**WORK TASK:** Within the listing below, please copy exactly the lines between the line holding "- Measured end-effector" and the line holding "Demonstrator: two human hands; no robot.", inclusive.

-*-*-

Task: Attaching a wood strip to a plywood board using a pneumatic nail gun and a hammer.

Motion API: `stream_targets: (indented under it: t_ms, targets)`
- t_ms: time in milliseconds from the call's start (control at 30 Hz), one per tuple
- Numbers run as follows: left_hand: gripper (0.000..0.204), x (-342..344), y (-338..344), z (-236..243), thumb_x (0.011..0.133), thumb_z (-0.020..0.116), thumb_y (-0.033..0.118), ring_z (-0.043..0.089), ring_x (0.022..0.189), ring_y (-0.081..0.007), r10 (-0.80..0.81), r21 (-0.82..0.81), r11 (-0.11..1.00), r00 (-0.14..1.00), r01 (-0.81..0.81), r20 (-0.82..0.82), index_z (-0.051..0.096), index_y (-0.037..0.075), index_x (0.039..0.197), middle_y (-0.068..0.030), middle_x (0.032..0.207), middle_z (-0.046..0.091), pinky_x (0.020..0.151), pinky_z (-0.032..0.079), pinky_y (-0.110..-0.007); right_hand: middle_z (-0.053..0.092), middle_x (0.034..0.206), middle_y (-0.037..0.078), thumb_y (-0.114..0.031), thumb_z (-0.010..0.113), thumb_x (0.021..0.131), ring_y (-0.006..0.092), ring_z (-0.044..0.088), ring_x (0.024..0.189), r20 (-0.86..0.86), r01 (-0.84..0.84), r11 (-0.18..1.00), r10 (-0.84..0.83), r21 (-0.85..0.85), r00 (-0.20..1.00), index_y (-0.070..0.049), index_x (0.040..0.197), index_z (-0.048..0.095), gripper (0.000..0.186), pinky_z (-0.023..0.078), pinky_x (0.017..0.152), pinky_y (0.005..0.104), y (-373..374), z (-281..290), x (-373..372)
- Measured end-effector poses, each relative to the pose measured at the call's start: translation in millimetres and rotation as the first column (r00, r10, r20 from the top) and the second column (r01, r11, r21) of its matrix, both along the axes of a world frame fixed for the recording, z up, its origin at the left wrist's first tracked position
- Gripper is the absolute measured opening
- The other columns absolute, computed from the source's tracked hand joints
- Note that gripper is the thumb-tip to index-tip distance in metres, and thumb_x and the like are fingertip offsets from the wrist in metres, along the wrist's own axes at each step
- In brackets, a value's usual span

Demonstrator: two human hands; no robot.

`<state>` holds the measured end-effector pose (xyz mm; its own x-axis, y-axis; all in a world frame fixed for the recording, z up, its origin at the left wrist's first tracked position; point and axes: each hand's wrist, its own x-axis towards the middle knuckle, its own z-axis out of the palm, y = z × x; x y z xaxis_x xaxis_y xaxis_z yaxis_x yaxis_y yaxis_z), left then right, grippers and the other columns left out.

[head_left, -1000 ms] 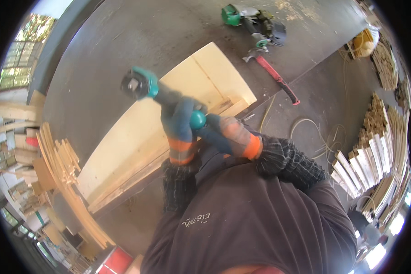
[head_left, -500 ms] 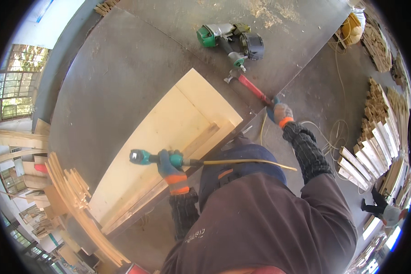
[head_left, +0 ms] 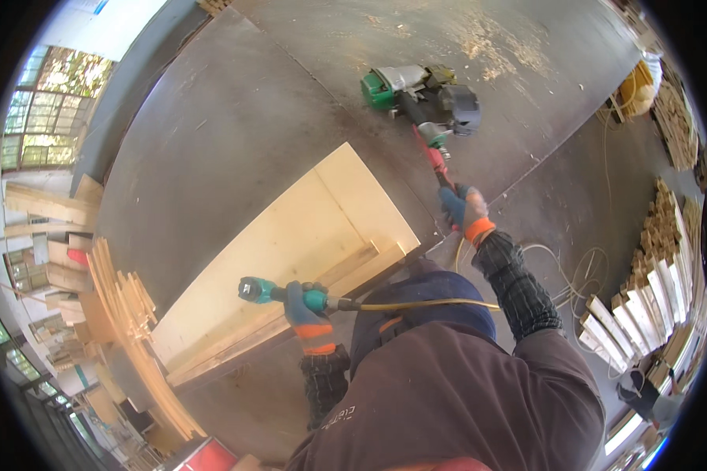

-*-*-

**SOLUTION TO THIS TASK:**
- Measured end-effector poses, each relative to the pose measured at the call's start: translation in millimetres and rotation as the first column (r00, r10, r20 from the top) and the second column (r01, r11, r21) of its matrix, both along the axes of a world frame fixed for the recording, z up, its origin at the left wrist's first tracked position
- Gripper is the absolute measured opening
- The other columns absolute, computed from the source's tracked hand joints
- Note that gripper is the thumb-tip to index-tip distance in metres, and thumb_x and the like are fingertip offsets from the wrist in metres, along the wrist's own axes at each step
- In brackets, a value's usual span

Demonstrator: two human hands; no robot.

No part of the answer remains open.